Nonpoint Source Pollution Management Program

What is Nonpoint Source Pollution?

Nonpoint source (NPS) pollution is water pollution that is generated by everyday activities, such as fertilizing the lawn, walking pets, changing motor oil or gasoline, and littering. NPS pollution is caused when contaminants deposited on the land surface are washed off and carried into nearby waterways or ground water. The U.S. Environmental Protection Agency (USEPA) has identified NPS pollution as the nation's largest water quality problem, causing impairment of approximately 40% of surveyed rivers, lakes and estuaries in the Country (see NPS pollution originates from many sources. It is carried and deposited into surface and ground water by rainfall or snowmelt moving over and through the ground (stormwater runoff) or through everyday activities that cause water to run over impervious surfaces like driveways and walkways. As the runoff moves, it picks up natural and human-made pollutants, depositing them into lakes, rivers, wetlands, coastal waters, and even underground sources of drinking water.

NPS pollution is difficult to manage because it emanates from a large variety of sources, including many common human activities. It is also not generally subject to regulatory controls.

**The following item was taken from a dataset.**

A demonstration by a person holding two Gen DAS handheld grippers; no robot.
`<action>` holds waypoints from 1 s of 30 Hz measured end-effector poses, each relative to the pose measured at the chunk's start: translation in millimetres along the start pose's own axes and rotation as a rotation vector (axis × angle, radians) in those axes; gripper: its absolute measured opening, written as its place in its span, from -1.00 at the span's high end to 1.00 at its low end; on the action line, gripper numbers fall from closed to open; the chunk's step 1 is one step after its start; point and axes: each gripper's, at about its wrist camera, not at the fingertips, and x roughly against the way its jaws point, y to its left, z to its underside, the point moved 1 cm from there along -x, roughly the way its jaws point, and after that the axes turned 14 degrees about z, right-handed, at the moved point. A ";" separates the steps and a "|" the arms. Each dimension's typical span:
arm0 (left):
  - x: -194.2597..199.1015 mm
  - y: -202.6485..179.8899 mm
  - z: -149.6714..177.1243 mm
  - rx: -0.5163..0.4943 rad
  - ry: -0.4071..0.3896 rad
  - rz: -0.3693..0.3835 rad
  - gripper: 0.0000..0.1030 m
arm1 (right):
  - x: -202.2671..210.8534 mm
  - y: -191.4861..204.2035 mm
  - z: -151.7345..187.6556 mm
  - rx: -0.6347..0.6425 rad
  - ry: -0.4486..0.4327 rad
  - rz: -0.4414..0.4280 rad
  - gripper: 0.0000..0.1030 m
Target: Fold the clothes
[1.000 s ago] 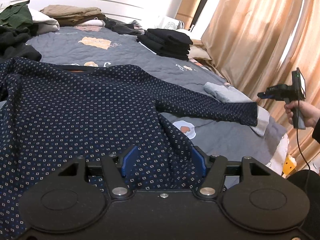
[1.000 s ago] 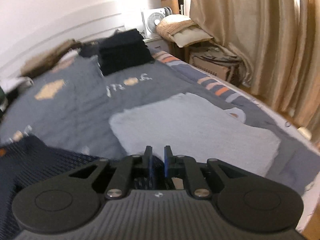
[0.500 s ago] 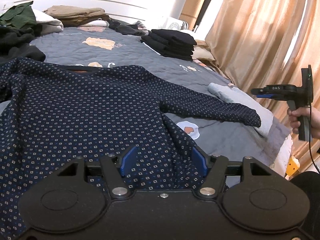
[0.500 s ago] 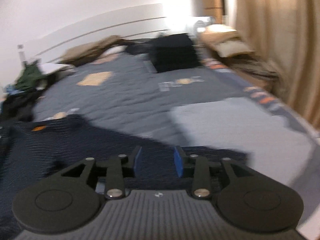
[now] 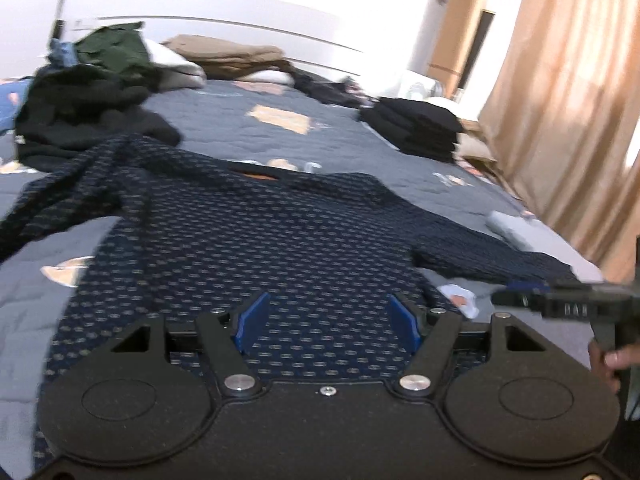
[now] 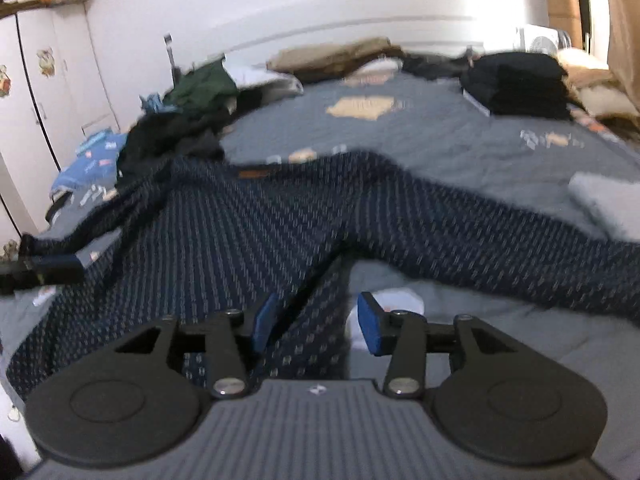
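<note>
A navy shirt with small light squares (image 5: 256,248) lies spread flat on the grey quilted bed, collar toward the headboard, one sleeve stretched to the right (image 5: 492,260). It also shows in the right wrist view (image 6: 248,240). My left gripper (image 5: 327,320) is open and empty, low over the shirt's lower body. My right gripper (image 6: 316,322) is open and empty over the shirt's right side hem below the armpit. The right gripper also shows at the right edge of the left wrist view (image 5: 560,304). The left gripper's tip shows at the left edge of the right wrist view (image 6: 44,268).
A stack of folded black clothes (image 5: 416,128) sits at the bed's far right. A heap of dark and green clothes (image 5: 92,92) lies at the far left. Folded tan items (image 5: 228,54) lie by the headboard. A pale folded cloth (image 6: 604,200) lies near the sleeve. Curtains (image 5: 568,80) hang at right.
My right gripper has opened, let go of the sleeve cuff, and swung left and down over the shirt's side hem. My left gripper stays open and has shifted slightly over the shirt.
</note>
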 end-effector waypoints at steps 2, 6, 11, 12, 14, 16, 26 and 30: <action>4.8 4.5 -0.7 -0.004 -0.002 -0.037 -0.26 | -4.8 0.7 5.2 -0.005 0.031 0.006 0.12; 22.7 23.2 3.8 0.000 -0.002 -0.114 -0.27 | -1.2 -4.6 19.0 -0.041 0.068 -0.010 0.12; 45.4 49.2 8.1 0.047 -0.003 -0.198 -0.27 | 2.9 -8.7 41.7 -0.068 0.115 -0.005 0.11; 50.0 54.1 8.9 0.055 -0.003 -0.214 -0.27 | 3.4 -8.6 45.1 -0.077 0.132 -0.015 0.11; 59.7 62.7 10.9 0.070 -0.004 -0.246 -0.28 | 5.9 -7.1 51.0 -0.079 0.157 -0.027 0.11; 71.1 72.3 13.8 0.093 -0.004 -0.283 -0.28 | 10.3 -4.4 56.5 -0.060 0.161 -0.022 0.11; 117.8 110.8 42.3 0.204 0.043 -0.367 -0.28 | 23.5 -2.9 83.5 -0.080 0.247 -0.010 0.10; 141.5 124.1 57.1 0.244 0.060 -0.353 -0.28 | 29.2 -7.0 89.9 -0.096 0.266 -0.015 0.10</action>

NPS pollution may include chemicals and pathogens such as oil and grease from roadways and parking lots; fertilizers from lawns, golf courses, and agricultural fields; and bacteria from improperly maintained septic systems, pet waste, and large congregations of waterfowl and other wildlife. However, NPS pollution can also include impacts not typically thought of as pollution, such as increased water temperature resulting from the clearing of streamside vegetation, or significant changes in the hydrology of the stream resulting from either increased stormwater runoff, which can erode the stream bed and banks, or the loss of water in the stream during dry weather resulting from the loss of recharge in a watershed under development and/or increased water withdrawals within a water supply watershed. Source control includes strategies that prevent the introduction of pollutants to the environment as well as taking advantage of natural systems to filter and process pollutants in each watershed. Strategies include those that remedy existing and past practices and those that ensure best management practices are applied to prevent new sources.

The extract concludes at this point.